TASK DESCRIPTION: Word for word, reproduce every line of the data below.

DATA EXCERPT:
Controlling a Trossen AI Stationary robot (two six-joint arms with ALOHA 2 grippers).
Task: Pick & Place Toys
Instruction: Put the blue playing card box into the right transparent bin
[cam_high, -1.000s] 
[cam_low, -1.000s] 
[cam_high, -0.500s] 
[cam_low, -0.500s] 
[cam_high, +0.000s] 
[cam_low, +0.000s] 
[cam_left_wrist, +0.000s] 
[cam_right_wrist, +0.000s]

RESULT OF THE EXERCISE:
Controlling a Trossen AI Stationary robot (two six-joint arms with ALOHA 2 grippers).
Task: Pick & Place Toys
Instruction: Put the blue playing card box into the right transparent bin
[cam_high, -1.000s] 
[cam_low, -1.000s] 
[cam_high, -0.500s] 
[cam_low, -0.500s] 
[cam_high, +0.000s] 
[cam_low, +0.000s] 
[cam_left_wrist, +0.000s] 
[cam_right_wrist, +0.000s]

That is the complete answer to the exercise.